Ted Kaczynski & Russell Ruthen
A Scientific American Article Theorizing a Tech Induced Apocalypse & The Unabomber's Response
June 28, 1995: Scientific American receives a letter whose author claims to be "the terrorist group FC" which references a 1993 article in the magazine on particle accelerators and discusses negative aspects of scientific advances on society.[1][2]
The Initial Scientific American Article
Strange Matters; Can advanced accelerators initiate runaway reactions? By Russell Ruthen
If you have trouble sleeping, you don’t want to know about the physicist's worst nightmare: an atom smasher produces a new form of matter even more stable than everyday protons and neutrons, thereby triggering a cataclysmic, self-sustaining reaction that consumes the earth.
Although no serious scientists believe an atomic collision could ever lead to a global meltdown, they still want to be very, very sure it will never happen. Since the beginning of the nuclear age, researchers have met many times—usually behind closed doors—to discuss whether there was any chance that a proposed experiment might initiate a catastrophic event. Physicists rarely discuss the issue openly, fearing bad public relations, but recently some have given candid accounts of the secret meetings. “It’s a real concern,” observes Henry J. Crawford of the University of California at Berkeley. “Whenever scientists have started a new accelerator program, one of the first talks is always on this topic.”

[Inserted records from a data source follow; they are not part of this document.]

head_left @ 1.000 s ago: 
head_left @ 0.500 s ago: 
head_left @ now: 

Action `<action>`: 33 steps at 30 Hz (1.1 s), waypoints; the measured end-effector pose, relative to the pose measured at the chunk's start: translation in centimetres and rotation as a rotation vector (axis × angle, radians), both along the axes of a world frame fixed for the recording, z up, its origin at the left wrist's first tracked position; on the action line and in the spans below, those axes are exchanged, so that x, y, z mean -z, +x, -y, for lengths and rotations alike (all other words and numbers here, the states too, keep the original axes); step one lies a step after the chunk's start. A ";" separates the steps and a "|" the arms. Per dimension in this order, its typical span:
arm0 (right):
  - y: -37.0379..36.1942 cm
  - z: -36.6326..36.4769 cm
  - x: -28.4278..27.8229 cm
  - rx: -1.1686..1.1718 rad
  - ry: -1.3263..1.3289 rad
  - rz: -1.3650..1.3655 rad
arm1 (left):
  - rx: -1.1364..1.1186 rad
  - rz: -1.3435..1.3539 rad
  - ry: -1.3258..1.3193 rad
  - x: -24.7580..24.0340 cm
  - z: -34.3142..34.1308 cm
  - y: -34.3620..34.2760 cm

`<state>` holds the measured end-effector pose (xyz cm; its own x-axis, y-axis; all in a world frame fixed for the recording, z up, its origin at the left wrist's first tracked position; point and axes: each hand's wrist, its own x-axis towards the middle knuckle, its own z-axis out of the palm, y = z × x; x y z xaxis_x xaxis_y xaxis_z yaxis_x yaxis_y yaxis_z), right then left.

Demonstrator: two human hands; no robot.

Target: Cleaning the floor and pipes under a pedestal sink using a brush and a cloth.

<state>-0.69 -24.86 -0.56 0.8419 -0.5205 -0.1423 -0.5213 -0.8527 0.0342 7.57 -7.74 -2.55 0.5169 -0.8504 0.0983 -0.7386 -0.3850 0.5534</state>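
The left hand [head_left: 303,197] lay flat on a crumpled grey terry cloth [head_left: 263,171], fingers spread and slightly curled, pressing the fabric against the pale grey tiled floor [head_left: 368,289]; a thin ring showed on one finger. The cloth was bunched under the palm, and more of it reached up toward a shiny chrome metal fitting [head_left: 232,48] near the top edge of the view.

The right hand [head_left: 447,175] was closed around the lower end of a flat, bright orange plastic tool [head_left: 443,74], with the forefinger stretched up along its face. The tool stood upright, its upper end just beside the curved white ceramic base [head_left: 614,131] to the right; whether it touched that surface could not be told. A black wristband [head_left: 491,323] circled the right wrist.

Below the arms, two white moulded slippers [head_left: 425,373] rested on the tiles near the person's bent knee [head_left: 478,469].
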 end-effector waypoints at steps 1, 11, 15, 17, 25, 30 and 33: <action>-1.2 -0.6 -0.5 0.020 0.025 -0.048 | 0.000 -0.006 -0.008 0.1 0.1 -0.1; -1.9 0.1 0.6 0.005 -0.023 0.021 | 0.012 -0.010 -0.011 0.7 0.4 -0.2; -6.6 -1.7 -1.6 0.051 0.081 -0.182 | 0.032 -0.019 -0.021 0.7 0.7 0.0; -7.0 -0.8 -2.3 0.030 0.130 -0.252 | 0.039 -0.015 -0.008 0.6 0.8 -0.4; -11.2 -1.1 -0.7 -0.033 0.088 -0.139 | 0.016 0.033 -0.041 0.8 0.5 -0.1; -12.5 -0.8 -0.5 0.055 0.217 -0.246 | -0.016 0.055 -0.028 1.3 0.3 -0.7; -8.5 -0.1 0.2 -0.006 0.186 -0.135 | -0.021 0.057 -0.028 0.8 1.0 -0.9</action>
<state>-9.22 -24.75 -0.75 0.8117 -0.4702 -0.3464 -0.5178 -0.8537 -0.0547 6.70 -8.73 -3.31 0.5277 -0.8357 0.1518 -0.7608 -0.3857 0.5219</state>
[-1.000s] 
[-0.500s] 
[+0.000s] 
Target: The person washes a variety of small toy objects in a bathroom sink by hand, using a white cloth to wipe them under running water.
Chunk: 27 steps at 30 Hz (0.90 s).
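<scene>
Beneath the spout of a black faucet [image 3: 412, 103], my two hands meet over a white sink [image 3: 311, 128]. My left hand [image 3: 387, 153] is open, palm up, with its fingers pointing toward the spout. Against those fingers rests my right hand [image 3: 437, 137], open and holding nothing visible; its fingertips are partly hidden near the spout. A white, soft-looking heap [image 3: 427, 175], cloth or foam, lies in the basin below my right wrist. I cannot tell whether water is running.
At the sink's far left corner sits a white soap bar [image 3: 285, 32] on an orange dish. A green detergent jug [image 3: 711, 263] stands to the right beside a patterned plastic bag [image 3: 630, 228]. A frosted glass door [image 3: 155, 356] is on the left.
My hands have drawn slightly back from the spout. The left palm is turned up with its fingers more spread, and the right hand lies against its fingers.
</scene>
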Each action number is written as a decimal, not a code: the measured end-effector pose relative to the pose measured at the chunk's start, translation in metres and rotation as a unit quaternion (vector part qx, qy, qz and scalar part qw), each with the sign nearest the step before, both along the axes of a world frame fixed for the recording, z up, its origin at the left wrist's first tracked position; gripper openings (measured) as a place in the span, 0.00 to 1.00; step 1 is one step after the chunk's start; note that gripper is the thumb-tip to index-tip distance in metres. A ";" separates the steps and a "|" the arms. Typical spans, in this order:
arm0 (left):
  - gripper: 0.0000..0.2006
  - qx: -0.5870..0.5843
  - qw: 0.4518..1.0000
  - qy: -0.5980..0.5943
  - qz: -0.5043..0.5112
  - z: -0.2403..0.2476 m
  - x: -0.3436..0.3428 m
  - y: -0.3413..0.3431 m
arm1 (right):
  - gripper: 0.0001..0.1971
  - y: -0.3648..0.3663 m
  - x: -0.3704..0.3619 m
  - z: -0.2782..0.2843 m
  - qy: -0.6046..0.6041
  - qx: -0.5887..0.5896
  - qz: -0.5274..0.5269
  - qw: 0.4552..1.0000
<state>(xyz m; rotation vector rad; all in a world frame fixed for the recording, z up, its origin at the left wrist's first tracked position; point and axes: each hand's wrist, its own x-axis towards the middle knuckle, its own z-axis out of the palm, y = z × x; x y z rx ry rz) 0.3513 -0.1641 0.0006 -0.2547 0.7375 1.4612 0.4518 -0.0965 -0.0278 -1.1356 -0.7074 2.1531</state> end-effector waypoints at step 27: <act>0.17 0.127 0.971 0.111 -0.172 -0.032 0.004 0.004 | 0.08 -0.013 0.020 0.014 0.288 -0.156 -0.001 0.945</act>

Indeed, one of the most astonishing debates of this subject was revealed by Subal Das Gupta and Gary D. Westfall in Physics Today. The story began some 30 years ago, when the Lawrence Berkeley Laboratory was planning to build a particle accelerator called the Bevalac. At the time, two theorists, Nobel laureate Tsung Dao Lee and the late Gian-Carlo Wick, raised the possibility that conditions of extreme energy and density could create a new phase of dense and stable nuclear matter. If this substance, known as Lee-Wick matter, existed and could be generated, the physicists feared, it would quickly accrete every atom around it—namely, the laboratory, California and the rest of the planet.
Researchers realized that the Bevalac had a shot at making Lee-Wick matter, and under no circumstances did they want to prove the theorists right during a test run of the machine. “We took the issue very seriously,” comments Westfall, who was a member of the Bevalac’s scientific sta› at the time. “We appointed a blue-ribbon committee to make sure there was no chance it would happen.”

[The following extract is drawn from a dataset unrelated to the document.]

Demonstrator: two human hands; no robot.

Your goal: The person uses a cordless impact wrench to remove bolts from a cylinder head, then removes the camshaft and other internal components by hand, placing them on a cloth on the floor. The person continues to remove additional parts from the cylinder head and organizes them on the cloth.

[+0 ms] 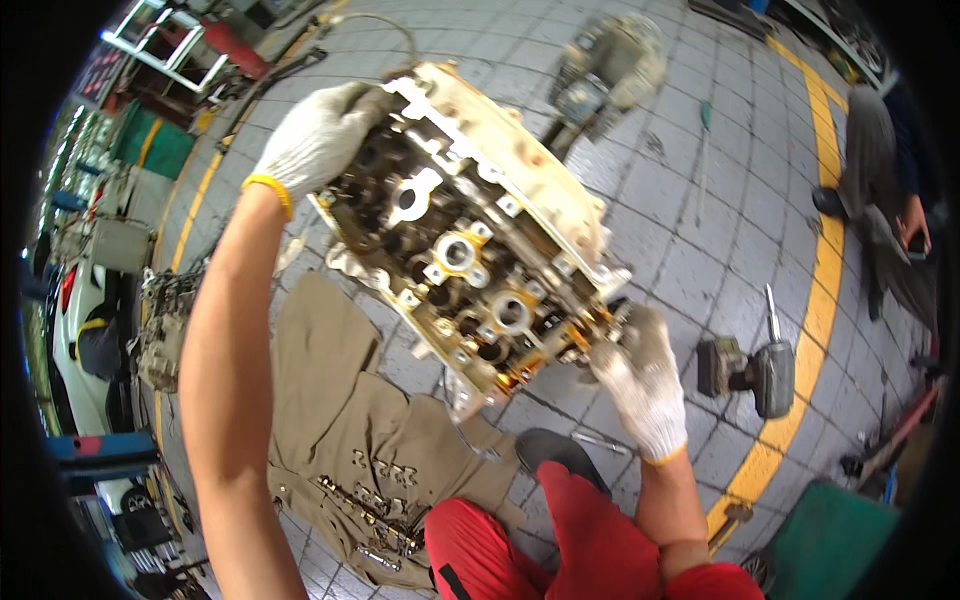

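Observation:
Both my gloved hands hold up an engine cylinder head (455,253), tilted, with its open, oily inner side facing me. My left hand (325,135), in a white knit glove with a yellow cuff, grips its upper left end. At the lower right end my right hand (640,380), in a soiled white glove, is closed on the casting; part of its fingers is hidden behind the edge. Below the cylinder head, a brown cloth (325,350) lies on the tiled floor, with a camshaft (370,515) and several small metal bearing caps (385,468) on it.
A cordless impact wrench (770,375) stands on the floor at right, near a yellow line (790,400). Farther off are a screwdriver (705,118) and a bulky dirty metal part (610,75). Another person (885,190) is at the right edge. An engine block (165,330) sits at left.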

The committee, which included Miklos Gyulassy, who is now at Columbia University, met several times. Together they concluded that the Bevalac had no chance of initiating a nuclear disaster. The physicists reasoned that nature had already performed the relevant experiment: the earth, moon and all celestial bodies are constantly bombarded with an extraordinary number of high energy particles that are produced by stars. Some of the particles collide with atoms on the earth and create conditions that equal or surpass anything the Bevalac could do. Yet the planet was still reassuringly here. Nor had any such event destroyed the moon, which had been struck by countless high-energy particles for at least a few billion years.
In the 1970s the operation of the Bevalac and other accelerators confirmed that Lee-Wick matter did not exist. This happy state of affairs can be explained. When an atomic nucleus collides with another and is compressed into a volume about one fourth its normal value, it expands in about a thousandth of a billionth of a billionth of a second. Nuclear matter that has been compressed somewhat is simply not stable.

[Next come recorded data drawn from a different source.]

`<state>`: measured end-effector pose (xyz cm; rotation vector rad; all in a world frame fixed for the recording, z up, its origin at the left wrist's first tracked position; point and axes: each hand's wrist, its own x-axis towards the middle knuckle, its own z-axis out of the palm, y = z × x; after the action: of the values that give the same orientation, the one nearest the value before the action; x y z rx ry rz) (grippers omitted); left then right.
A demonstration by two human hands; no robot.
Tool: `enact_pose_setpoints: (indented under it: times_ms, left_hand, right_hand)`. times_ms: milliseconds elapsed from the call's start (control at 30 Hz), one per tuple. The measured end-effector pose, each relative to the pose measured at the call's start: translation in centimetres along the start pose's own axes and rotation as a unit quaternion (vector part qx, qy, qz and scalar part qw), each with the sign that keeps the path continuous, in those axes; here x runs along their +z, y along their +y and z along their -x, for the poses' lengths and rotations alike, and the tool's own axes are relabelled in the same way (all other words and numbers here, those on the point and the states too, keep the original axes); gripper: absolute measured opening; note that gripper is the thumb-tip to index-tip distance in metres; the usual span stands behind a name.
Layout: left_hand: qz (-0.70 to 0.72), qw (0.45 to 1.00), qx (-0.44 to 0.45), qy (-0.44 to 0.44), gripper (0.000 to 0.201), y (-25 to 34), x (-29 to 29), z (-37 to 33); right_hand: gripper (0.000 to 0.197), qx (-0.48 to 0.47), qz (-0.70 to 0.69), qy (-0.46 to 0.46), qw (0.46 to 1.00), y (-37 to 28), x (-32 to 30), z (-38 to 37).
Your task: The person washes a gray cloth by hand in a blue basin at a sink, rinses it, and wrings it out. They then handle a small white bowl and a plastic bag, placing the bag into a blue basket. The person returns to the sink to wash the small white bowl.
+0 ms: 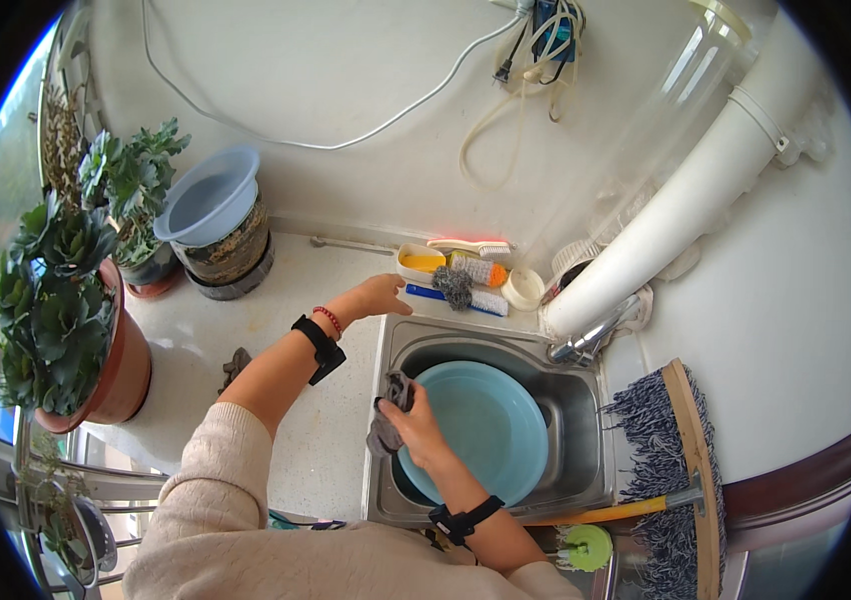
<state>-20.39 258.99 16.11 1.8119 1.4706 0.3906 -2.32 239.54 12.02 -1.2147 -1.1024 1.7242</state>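
Observation:
My right hand [418,425] grips a bunched grey cloth [384,438] over the left rim of the steel sink [378,490]. In the sink sits a light blue basin [481,430] with water in it. My left hand [378,295] reaches over the counter with its fingers stretched out and nothing in them. Just beyond its fingertips lie a blue-handled brush [486,301], a grey steel-wool scrubber [454,287] and a small white dish [410,263] with a yellow piece inside. A second dark grey cloth [234,368] lies on the counter, partly behind my left forearm.
An orange-bristled brush [481,268], a white-bristled brush [471,245] and a round cream container [523,289] stand by the wall. The faucet [586,345] and a thick white pipe [681,185] rise at the right, near a mop [691,440]. Potted plants [106,350] line the left.

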Motion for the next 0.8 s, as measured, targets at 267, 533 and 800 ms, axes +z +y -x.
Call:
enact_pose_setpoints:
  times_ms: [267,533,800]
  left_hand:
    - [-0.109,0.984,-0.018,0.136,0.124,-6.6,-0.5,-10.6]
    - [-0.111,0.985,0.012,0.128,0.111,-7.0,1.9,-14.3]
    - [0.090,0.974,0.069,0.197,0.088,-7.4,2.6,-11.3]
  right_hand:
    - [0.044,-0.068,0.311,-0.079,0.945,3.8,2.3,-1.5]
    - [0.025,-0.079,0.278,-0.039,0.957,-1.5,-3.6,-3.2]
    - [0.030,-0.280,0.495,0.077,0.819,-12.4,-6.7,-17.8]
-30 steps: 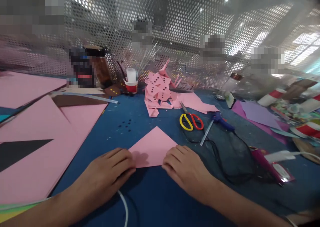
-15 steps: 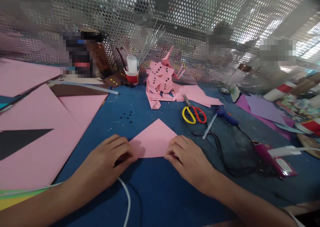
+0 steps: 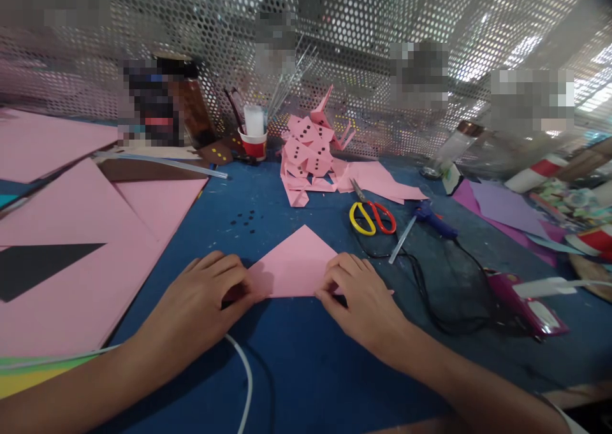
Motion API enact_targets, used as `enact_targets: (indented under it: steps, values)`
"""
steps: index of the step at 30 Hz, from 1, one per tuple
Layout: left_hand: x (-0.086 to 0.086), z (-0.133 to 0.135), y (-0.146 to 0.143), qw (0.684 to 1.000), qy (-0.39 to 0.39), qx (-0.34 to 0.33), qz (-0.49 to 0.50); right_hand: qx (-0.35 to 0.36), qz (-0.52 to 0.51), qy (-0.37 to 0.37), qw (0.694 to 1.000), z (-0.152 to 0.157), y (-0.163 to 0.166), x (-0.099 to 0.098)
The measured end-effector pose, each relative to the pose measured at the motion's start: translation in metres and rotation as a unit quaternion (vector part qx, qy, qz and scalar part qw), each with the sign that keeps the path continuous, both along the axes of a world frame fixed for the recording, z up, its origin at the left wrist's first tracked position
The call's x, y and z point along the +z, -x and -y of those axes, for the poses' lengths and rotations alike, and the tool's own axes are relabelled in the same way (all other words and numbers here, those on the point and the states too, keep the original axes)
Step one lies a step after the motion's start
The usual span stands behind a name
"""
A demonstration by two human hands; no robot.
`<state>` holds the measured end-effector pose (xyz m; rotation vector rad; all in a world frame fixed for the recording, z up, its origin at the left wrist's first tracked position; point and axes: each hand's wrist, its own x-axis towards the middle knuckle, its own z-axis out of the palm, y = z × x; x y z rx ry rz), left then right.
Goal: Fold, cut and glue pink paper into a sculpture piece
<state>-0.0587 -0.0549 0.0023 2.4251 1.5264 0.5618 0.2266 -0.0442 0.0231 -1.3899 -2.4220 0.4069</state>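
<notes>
A pink sheet of paper [image 3: 297,265], folded into a triangle, lies on the blue table with its peak pointing away from me. My left hand [image 3: 217,287] pinches its near edge at the left, thumb and fingers together. At the right, my right hand [image 3: 356,290] pinches the same edge between thumb and fingertips, and a small pink corner shows beyond it. Both outer ends of the triangle are mostly hidden under my hands. Beyond the paper stands a folded pink paper figure [image 3: 306,150] with black dots, and small black dots [image 3: 246,217] lie loose nearer.
Scissors [image 3: 373,217] with yellow and red handles and a blue glue gun [image 3: 435,222] with its cord lie to the right. Large pink sheets [image 3: 62,313] cover the left side. A cup [image 3: 253,144] holds tools at the back. A white cable [image 3: 246,370] runs near my left arm.
The hands stay on the paper's near edge with only slight shifts of the fingers. A pink corner now shows to the right of the right hand. The view has shifted slightly.
</notes>
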Motion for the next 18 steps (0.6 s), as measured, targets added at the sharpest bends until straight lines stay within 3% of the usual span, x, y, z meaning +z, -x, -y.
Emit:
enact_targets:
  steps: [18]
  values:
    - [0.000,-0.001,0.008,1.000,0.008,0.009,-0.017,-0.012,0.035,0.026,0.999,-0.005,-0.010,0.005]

But what happens if nuclear matter is compressed to more extreme densities? If two nuclei collide at energies a bit beyond those that modern atom smashers can achieve, the nuclei should transform into so-called strange matter. The protons and neutrons of an atom are themselves made up of quarks, and when the quarks collide at high energy, they may yield a heavier particle: the strange quark. The consensus among theorists is that certain combinations of strange quarks with others are stable. Strange matter should grow through the accretion of ordinary atoms. But not to worry. The droplet of matter should not get much larger than a few million strange particles, theorists think. All such particles should carry a relatively large quantity of positive charge that should ultimately cause the droplet to burst apart. “The basic idea is that at equilibrium the stuff has a net positive charge, and as a result it would turn its own reactions off,” Crawford says.
So how can theorists be absolutely certain that an accelerator will never spawn a voracious clump of strange matter? The question was first posed seriously in 1983, when researchers were designing the Relativistic Heavy Ion Collider (RHIC). The collider, now under construction at Brookhaven National Laboratory, promises to be the world’s most powerful smasher of heavy atoms and could quite possibly generate strange matter. Piet Hut of the Institute for Advanced Study in Princeton, N.J., put everyone’s fears to rest. Applying the same logic his predecessors had used, Hut showed that innumerable cosmic particles collide with atoms on the earth and moon, creating conditions far more extreme than those of RHIC. Calculations similar to Hut’s have been done “for all the accelerators that have been built so far,” Crawford says, and therefore physicists know they are “not going to be walking in any dangerous territory.”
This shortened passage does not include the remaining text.